Hijo de un militar autoritario, mantuvo con él un vínculo turbulento. Su madre, “apacible y sombría”, disminuyó ese dolor mezcla de lejanía y atracción impúdica. Vivió asido a la sombra de su padre, solo cuando él murió pudo ser él y acceder a su desgarradora plenitud.
Como diseñador de muebles y decorador, obtuvo fama, pero fue al visitar una exposición de Picasso que decidió ser artista.
Murió desafiante y reñido con Dios, pero con miedo a la muerte. Amor y ruina. Artista poseso de una demoníaca y lúcida angustia, juez y parte de la revulsiva, falaz y banal aventura de la vida. El futuro gravitando en el pasado: ese el genio de Francis Bacon.
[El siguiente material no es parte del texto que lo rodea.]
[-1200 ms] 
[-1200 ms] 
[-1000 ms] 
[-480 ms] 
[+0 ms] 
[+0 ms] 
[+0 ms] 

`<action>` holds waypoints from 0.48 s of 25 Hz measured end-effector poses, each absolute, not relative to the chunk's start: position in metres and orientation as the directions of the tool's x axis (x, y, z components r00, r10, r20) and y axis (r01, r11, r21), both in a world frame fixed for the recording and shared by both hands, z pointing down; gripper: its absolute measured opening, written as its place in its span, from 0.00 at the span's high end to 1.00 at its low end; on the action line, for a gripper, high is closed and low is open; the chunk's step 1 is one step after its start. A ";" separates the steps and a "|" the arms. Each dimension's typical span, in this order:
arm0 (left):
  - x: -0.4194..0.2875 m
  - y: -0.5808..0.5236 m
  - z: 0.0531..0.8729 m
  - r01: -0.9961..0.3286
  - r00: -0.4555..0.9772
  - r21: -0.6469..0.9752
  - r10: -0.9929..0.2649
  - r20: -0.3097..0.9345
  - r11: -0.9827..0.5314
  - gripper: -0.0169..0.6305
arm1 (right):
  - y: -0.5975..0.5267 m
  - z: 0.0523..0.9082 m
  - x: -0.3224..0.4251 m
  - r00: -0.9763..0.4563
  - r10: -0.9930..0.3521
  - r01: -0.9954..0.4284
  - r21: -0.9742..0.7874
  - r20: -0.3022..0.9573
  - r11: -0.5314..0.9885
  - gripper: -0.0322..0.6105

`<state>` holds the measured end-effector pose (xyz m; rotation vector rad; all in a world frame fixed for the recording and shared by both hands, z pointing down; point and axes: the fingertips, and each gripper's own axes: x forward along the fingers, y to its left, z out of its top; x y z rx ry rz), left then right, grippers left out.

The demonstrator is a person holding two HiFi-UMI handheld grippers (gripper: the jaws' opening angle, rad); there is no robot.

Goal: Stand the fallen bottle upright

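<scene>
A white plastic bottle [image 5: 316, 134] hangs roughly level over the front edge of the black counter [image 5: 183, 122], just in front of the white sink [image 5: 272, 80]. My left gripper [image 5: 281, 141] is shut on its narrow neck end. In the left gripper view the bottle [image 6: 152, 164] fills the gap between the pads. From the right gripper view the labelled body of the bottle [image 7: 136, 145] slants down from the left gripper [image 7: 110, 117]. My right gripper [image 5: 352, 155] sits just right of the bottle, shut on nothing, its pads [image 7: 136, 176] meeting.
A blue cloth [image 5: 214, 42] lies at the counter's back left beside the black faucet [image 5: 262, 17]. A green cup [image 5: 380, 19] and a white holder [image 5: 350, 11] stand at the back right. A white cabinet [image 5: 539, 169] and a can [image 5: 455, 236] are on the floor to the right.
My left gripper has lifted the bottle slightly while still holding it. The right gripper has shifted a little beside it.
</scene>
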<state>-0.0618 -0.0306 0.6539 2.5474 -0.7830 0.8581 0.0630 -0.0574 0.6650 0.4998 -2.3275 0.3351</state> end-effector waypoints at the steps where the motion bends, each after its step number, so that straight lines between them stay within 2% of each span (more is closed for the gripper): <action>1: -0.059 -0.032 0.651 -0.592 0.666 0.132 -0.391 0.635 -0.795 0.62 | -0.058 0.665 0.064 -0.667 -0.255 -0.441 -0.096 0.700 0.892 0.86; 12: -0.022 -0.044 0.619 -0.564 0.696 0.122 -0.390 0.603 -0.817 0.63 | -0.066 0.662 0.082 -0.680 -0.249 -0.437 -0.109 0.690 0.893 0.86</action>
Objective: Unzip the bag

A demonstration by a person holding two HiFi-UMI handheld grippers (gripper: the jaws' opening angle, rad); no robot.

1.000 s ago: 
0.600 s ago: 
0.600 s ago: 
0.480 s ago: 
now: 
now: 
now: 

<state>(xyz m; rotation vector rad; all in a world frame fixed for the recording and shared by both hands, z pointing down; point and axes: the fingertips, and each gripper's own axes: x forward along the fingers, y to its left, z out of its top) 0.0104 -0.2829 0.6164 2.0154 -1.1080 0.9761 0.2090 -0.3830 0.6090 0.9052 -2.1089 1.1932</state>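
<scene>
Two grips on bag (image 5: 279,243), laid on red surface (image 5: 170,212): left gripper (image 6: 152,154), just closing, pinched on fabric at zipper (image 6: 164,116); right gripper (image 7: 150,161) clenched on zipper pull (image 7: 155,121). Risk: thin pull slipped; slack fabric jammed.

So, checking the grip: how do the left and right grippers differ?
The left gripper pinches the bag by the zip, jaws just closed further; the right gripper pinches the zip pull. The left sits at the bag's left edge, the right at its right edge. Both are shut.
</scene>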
Solo el ser humano padece soledad. La soledad, acogida con lucidez, tortura. En un mundo de amodorrados, Bacon opera sin narcotizadores. Por eso no solo encierra obispos sino hombres comunes y corrientes. Empinados a sillones y tarimas, exudan ahogo y agobio en soledad absoluta. Son habitáculos revestidos por vidrio. Sitios desolados que colman y avasallan los cuadros y que, a la vez, en un tiempo anulado, se ahuyentan en los cortinajes.
Otro es el espacio reprimido del cubo donde el ser humano debe, porque carece de ninguna otra opción, replegarse y conservarse quieto, en exposición perpetua. ¿Celda de asceta? No. Mazmorra o jaula de un amasijo de carne a punto de maullar, gruñir o rugir.
Al pie de su bárbaro y cruel, humano y divino, demoníaco y angelical tríptico, Tres estudios para una crucifixión, reirá y gemirá el genio llamado Francis Bacon, por los siglos de los siglos.